The results of several Croatian case studies, mainly from the Roman period, show that land use remains, such as relics of agro-pastoralism and land division, can be considered as part of the material culture and an expression of culture and society. Decoding past (agricultural) landscapes from lidar data is therefore a viable approach to better understanding of historical processes.
INVITED LECTURE 3
The cream of the crop! ALS data for cropmark archaeology
Łukasz Banaszek
Applications of airborne laser scanning in archaeology tend to focus on examining surface topography. Less well explored is the potential for such data to investigate levelled archaeological features that are expressed through differential arable crop growth (cropmarks). This is partly because topographic and archaeological airborne lidar surveys are often undertaken outside the crop growing season, limiting the potential to explore this aspect of lidar data.

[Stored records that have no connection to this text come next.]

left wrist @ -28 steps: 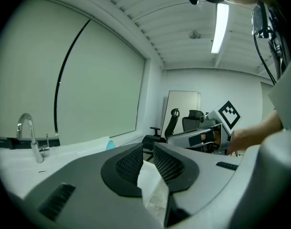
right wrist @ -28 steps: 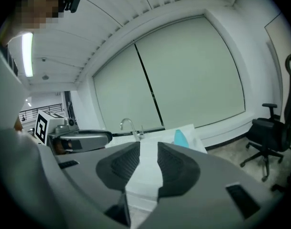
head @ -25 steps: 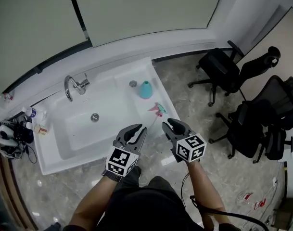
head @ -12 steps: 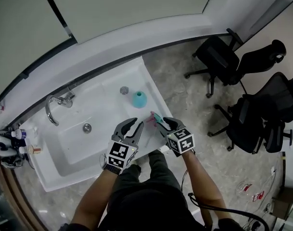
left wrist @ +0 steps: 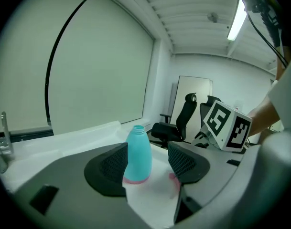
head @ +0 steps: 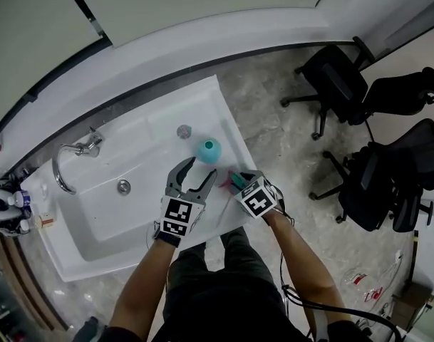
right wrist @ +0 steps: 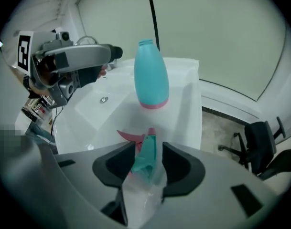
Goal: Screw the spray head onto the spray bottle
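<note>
A teal spray bottle point(head: 209, 150) with a pink base stands upright and uncapped on the white counter point(head: 224, 116) right of the sink. My left gripper point(head: 199, 171) is just in front of it; its jaws are opening. In the left gripper view the bottle point(left wrist: 138, 154) stands a little beyond the pads point(left wrist: 183, 162), untouched. The teal and pink spray head point(head: 233, 180) lies on the counter near its front edge. My right gripper point(head: 239, 184) is lowered over it with jaws opening. In the right gripper view the spray head point(right wrist: 146, 151) lies between the pads with small gaps either side.
A white sink basin point(head: 124, 198) with a chrome faucet point(head: 70, 153) fills the left. A small grey round cap point(head: 184, 131) lies behind the bottle. Small bottles point(head: 6, 209) crowd the far left. Black office chairs point(head: 338, 84) stand on the floor to the right.
Both grippers moved forward over the counter. The left jaws spread wider in front of the bottle. The right gripper came down around the spray head.
</note>
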Action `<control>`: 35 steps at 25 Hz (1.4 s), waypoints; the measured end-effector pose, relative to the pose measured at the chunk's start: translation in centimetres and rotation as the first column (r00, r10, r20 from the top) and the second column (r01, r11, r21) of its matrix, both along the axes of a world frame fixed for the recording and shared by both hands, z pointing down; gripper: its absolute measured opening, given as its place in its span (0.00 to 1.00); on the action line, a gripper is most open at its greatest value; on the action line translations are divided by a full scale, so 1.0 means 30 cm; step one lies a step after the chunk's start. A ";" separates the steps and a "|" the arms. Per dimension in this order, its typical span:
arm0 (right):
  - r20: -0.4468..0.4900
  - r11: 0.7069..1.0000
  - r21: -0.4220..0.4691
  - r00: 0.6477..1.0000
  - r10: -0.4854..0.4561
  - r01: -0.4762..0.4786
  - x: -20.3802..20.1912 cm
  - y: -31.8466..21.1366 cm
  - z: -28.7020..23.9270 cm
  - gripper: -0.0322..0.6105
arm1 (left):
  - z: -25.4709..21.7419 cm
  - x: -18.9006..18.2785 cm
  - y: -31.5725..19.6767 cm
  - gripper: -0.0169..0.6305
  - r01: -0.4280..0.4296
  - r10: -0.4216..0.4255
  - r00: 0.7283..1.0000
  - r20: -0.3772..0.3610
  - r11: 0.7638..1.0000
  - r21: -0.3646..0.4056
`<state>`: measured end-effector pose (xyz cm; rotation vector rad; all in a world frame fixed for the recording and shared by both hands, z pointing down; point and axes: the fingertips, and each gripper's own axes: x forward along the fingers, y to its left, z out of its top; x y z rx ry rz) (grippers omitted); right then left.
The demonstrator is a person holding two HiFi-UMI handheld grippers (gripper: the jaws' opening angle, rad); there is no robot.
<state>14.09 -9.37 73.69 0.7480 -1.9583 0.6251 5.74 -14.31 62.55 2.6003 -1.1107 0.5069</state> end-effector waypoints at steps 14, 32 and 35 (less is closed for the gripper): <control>-0.033 0.972 -0.187 0.988 -0.150 0.141 -0.045 0.010 0.052 0.29 | 0.099 0.033 -0.102 0.52 -0.096 0.096 0.995 0.016 0.995 -0.016; 0.153 0.998 -0.067 0.988 0.013 -0.003 0.013 0.027 -0.089 0.28 | 0.168 0.128 -0.190 0.70 -0.230 0.229 0.971 0.065 0.973 0.022; 0.169 0.998 -0.058 0.985 0.026 -0.016 0.017 0.020 -0.104 0.28 | 0.216 0.137 -0.212 0.70 -0.245 0.242 0.965 0.098 0.969 0.019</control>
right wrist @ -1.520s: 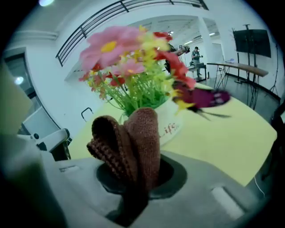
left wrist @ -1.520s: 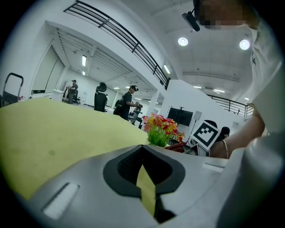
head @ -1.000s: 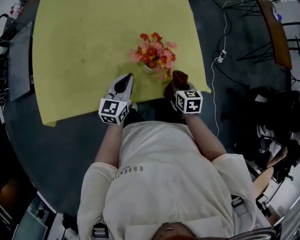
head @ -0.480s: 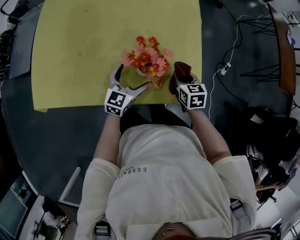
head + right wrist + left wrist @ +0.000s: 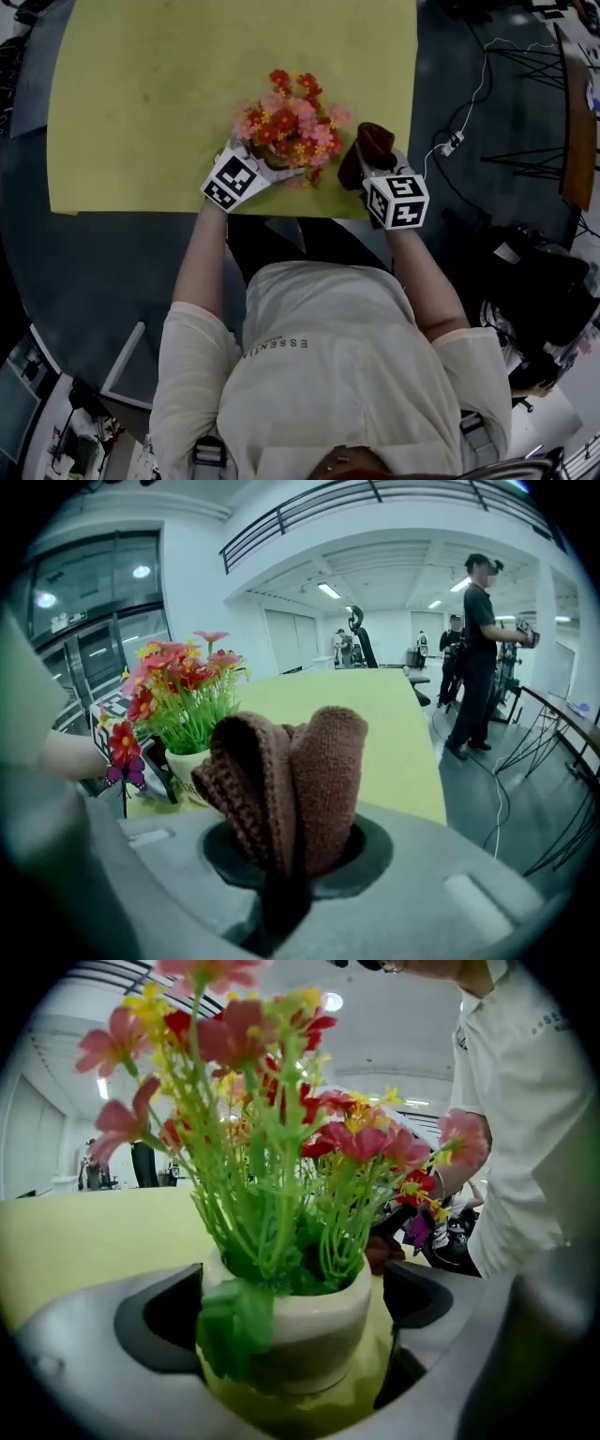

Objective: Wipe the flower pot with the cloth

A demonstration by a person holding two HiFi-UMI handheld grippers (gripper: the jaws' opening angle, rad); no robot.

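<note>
Flower pot (image 5: 305, 1335) between left gripper's (image 5: 295, 1302) freshly spread fingers (image 5: 155, 1321); right gripper's (image 5: 291, 853) clenched on cloth (image 5: 305, 771).

Head view: dim and low in contrast, lit evenly from overhead. The bench (image 5: 141, 94) is the brightest area; the floor (image 5: 94, 281) is dark. Both gripper views: fisheye, with straight lines bowed toward the edges and corners vignetted black. Left gripper view: pot (image 5: 309, 1326) and flowers (image 5: 234, 1035) slightly soft, backlit by a bright ceiling. Right gripper view: cloth (image 5: 291, 780) sharp; ceiling lights (image 5: 328, 591) flare white.
</note>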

However, ALS sorties can take place at the peak period of cropmark formation if the recording of surface objects, e.g. buildings, trees, and power lines, takes priority over detailed representation of the terrain. In addition, a wet and windy cold season in countries such as Scotland, i.e. November to March, complicates data acquisition, thus limiting the leaf-off data acquisition window. As a result, data collected over spring and summer is available for the analysis of cropmarks.
The lecture evaluates ALS-derived height and radiometric data against traditional aerial reconnaissance outcomes across the Scottish Lowlands. Also drawing on Sentinel-2 satellite imagery and targeted field visits, I discuss the utility of large-area leaf-on airborne laser scanning data in recording cropmark archaeology.